Hopefully, some of the new work I’m involved in is changing that perception. If not, I’m good with the “Jessie’s Girl”/Noah Drake thing.
What inspired your stint on “True Detective,” and how was the experience?
Well, it’s a role that is “against type,” as they say in the movie world, and that is always exciting to play. The script was excellent, dark and wild, and I got to channel my inner creep.
What stands out the most for you during the period between when you started out performing in the ’60s until you exploded onto the pop scene in 1981 with the album “Working Class Dog”?
Being broke and hungry. It sucked.
Sixty-six years old: You seem forever young.
Only Rod Stewart is “Forever Young.” I met a guy at the airport today I hadn’t seen in 40 years. It was weird realizing how fast that time has gone.
What keeps the drive alive for you in terms of touring?

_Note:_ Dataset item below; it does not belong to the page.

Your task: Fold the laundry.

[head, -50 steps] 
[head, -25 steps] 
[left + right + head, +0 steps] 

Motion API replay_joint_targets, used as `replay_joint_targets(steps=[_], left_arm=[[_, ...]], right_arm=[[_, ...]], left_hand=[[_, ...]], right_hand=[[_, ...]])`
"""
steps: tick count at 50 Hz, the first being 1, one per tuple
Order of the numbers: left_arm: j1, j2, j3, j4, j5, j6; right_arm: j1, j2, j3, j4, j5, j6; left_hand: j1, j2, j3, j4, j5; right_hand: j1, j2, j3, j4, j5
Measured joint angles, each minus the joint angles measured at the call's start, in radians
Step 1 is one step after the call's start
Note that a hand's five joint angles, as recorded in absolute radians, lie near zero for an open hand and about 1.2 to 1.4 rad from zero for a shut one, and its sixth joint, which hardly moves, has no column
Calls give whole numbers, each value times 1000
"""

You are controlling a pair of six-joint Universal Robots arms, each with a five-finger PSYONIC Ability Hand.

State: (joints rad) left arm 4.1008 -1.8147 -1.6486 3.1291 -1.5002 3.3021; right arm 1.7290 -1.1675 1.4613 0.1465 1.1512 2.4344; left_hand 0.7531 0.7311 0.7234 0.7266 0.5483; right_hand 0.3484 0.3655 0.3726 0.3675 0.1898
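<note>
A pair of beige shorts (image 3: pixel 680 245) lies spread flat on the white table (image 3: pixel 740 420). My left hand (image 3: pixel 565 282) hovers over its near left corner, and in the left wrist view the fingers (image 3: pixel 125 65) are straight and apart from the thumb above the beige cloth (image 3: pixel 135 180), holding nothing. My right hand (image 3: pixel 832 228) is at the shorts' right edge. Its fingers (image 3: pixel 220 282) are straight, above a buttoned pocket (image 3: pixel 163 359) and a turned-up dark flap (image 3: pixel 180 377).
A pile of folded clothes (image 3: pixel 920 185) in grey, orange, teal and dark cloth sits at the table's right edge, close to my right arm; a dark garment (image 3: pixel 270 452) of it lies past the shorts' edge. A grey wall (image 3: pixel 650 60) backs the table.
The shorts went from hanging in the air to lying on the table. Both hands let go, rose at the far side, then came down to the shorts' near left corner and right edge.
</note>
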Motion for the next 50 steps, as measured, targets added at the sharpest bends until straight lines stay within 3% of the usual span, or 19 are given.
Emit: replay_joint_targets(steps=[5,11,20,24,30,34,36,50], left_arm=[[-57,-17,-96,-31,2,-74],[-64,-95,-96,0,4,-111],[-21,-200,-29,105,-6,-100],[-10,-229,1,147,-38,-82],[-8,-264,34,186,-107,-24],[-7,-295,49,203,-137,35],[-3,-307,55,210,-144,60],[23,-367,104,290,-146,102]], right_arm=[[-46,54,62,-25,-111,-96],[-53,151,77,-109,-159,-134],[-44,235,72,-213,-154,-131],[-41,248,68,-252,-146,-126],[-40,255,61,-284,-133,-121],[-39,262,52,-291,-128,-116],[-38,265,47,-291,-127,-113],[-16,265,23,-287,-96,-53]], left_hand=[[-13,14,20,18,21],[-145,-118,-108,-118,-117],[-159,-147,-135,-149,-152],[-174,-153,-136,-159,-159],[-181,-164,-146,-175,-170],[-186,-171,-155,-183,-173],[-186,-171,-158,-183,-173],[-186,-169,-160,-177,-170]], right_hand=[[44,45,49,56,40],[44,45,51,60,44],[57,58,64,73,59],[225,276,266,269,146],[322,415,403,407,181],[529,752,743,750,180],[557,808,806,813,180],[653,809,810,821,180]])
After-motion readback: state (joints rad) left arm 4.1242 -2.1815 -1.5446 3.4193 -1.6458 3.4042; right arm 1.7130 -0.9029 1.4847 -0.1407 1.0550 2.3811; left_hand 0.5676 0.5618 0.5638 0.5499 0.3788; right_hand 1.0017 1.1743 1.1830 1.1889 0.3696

An unrequited desire for people to like me. Actually, it’s my connection to people that is the big driver in touring. I’m a loner by trade, and playing gigs gives me a chance to connect.
What are you most proud of in your career?
I don’t think I’m there yet.
What was the toughest thing to reveal or talk about in your memoir, “Late, Late at Night”?
All of it. Especially the bad stuff. I realized what a jerk I am.
How’s the sequel to “Magnificent Vibration” coming, and what’s the premise?
That’s a secret. But it will be freaky. And hopefully funny.
Is/was there a real “Jessie’s Girl” in your life?
Yes. All my songs start from a point of truth.
Why did you change your name from Springthorpe?
I was 16. The leader of the band I was in said, “You’re not Springthorpe — you’re Springfield,” and I just said “OK.”
Name one thing that you love to do in your spare time that would surprise people.
Kiss my dog until she bites me.
The concert is 8 p.m. Wednesday at Hard Rock Live Arena, near Hollywood; Ticketmaster; $40-$60.